== Work task ==
Beginning with the line that contains "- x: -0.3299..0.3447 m" in the material below, print each line exactly until the line that contains "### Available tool" has been printed, then stop.

== Given information ==
____

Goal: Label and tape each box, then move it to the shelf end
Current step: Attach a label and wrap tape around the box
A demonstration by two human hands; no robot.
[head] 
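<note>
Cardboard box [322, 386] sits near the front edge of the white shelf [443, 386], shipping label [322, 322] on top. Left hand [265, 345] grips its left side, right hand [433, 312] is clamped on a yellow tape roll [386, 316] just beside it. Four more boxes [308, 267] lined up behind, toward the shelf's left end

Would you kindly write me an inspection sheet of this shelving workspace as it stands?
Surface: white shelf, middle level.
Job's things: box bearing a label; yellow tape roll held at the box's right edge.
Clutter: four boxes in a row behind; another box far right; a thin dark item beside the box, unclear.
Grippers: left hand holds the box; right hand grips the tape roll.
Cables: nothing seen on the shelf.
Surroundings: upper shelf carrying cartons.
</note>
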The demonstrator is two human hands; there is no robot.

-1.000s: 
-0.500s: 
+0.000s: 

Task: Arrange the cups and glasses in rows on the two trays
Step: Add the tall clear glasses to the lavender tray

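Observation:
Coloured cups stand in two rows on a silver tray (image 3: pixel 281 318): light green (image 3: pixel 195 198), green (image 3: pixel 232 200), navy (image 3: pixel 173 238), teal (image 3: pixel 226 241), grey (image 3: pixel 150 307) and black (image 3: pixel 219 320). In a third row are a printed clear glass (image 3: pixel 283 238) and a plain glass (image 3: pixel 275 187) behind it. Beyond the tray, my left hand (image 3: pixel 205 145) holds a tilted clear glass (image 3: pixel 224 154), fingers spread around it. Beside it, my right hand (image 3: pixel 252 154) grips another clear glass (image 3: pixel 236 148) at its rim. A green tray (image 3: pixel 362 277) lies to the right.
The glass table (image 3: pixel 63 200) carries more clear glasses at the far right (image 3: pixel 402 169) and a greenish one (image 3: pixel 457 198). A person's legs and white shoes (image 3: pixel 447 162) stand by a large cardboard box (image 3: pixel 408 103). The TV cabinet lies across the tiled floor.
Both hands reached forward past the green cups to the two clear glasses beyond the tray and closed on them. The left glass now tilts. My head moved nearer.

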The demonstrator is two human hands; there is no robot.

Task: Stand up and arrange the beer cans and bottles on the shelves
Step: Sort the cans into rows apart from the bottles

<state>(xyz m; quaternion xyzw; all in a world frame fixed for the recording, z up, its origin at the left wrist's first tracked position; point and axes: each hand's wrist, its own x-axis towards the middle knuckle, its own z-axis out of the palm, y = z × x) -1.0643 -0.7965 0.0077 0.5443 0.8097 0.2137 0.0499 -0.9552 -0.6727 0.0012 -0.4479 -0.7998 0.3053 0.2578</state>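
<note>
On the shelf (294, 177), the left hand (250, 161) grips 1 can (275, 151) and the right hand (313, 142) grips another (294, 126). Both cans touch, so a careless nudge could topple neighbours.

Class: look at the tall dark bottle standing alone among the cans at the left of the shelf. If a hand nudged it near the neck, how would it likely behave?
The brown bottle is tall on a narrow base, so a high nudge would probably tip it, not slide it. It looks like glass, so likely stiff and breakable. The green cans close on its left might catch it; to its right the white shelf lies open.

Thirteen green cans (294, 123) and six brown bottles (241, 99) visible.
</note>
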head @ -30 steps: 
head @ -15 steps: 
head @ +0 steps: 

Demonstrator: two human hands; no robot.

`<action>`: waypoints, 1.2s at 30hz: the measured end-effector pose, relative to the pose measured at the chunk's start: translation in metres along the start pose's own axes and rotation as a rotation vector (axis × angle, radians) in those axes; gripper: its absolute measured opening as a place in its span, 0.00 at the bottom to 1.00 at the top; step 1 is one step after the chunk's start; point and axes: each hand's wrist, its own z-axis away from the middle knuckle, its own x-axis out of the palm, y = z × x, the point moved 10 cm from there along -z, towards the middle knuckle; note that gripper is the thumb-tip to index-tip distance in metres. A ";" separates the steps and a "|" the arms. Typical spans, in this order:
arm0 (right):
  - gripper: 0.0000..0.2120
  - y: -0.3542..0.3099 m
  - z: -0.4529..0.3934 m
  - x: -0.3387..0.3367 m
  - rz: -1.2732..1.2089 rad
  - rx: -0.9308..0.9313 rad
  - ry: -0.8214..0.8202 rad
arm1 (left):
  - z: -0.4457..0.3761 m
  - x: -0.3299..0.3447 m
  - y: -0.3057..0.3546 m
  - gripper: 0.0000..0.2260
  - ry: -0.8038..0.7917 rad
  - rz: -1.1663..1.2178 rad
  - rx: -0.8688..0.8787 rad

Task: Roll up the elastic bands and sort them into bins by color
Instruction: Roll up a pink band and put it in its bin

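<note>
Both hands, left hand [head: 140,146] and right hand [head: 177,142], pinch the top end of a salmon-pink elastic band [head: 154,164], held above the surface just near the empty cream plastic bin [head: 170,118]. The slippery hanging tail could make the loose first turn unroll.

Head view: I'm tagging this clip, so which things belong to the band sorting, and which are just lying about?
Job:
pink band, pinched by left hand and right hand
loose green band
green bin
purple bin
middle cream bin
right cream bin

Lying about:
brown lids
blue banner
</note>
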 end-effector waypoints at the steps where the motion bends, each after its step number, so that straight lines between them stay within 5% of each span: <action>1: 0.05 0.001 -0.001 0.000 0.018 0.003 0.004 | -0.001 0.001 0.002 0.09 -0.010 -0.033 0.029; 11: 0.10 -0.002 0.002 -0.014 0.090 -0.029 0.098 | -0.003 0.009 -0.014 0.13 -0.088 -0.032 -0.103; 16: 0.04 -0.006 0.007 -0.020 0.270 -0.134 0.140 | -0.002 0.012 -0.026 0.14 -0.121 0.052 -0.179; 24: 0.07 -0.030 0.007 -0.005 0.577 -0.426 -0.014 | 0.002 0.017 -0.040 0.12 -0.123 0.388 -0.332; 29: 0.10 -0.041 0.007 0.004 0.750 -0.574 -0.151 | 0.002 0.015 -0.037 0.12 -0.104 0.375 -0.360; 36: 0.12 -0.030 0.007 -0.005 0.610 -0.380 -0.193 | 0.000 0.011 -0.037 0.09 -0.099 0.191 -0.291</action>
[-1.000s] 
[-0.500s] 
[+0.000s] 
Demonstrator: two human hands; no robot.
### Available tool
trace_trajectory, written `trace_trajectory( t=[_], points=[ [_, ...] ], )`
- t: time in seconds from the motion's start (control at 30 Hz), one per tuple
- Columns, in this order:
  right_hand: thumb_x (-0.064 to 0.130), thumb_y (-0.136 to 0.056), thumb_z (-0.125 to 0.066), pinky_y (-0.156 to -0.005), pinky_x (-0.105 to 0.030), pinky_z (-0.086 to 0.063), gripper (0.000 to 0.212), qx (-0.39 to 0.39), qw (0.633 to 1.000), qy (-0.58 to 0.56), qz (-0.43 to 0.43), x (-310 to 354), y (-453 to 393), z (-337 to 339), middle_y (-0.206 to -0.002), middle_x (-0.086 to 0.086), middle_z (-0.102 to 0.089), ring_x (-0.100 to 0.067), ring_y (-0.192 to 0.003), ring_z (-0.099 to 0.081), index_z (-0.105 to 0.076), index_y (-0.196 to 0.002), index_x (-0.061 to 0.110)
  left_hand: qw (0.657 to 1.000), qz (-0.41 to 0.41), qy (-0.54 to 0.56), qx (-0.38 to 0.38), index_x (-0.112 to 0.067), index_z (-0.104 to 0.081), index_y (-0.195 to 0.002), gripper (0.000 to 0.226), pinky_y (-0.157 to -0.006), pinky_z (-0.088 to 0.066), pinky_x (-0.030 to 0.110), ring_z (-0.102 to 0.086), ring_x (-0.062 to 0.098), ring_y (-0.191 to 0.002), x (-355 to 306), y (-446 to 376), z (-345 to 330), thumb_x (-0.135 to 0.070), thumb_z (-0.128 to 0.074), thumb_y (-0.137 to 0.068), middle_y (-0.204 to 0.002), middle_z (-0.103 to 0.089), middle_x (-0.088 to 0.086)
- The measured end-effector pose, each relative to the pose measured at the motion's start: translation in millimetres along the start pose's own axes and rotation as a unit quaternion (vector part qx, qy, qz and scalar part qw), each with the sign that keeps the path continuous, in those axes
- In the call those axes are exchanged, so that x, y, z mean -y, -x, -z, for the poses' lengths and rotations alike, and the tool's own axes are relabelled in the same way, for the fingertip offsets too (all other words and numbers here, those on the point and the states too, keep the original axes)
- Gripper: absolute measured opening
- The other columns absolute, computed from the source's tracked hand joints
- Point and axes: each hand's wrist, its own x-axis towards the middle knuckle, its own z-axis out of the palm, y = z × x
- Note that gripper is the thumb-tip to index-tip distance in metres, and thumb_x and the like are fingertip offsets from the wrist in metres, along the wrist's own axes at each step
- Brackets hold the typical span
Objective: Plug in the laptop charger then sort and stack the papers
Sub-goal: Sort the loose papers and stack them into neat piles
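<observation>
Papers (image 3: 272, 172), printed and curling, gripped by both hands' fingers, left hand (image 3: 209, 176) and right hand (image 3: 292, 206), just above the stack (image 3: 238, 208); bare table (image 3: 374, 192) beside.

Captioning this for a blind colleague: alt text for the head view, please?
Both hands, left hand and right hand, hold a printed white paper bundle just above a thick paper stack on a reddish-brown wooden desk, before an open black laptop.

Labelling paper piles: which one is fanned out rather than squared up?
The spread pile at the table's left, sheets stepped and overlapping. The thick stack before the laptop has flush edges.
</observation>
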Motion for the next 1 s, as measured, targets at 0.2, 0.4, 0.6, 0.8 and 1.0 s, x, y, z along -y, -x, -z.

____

== Task output ==
  - x: -0.3299..0.3447 m
  - y: -0.3057..0.3546 m
  - gripper: 0.0000..0.2260
  - ry: -0.8038..0.7917 rad
  - rz: -1.1663..1.2178 rad
  - rx: -0.8688..0.8787 rad

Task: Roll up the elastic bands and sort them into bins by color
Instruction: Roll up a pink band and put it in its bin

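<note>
Both hands, left hand [head: 140,146] and right hand [head: 177,142], pinch the top end of a salmon-pink elastic band [head: 154,164], held above the surface just near the empty cream plastic bin [head: 170,118]. The slippery hanging tail could make the loose first turn unroll.

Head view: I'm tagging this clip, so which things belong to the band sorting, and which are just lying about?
Job:
pink band, pinched by left hand and right hand
loose green band
green bin
purple bin
middle cream bin
right cream bin

Lying about:
brown lids
blue banner
</note>
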 end-effector waypoints at the steps where the motion bends, each after its step number, so that straight lines between them stay within 5% of each span: <action>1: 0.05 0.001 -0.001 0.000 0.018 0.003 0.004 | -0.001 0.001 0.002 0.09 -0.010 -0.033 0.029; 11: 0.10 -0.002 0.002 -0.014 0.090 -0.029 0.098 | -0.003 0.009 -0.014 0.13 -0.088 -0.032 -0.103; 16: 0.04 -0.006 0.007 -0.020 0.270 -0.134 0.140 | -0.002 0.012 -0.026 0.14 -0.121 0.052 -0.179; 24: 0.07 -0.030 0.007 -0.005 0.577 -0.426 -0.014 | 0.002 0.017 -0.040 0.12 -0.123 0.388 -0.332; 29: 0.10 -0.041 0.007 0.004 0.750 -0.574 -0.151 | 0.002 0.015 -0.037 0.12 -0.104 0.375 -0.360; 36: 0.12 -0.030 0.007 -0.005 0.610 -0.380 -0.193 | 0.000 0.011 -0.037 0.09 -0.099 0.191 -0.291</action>
[-1.000s] 
[-0.500s] 
[+0.000s] 
Demonstrator: two human hands; no robot.
### Available tool

The answer is now complete.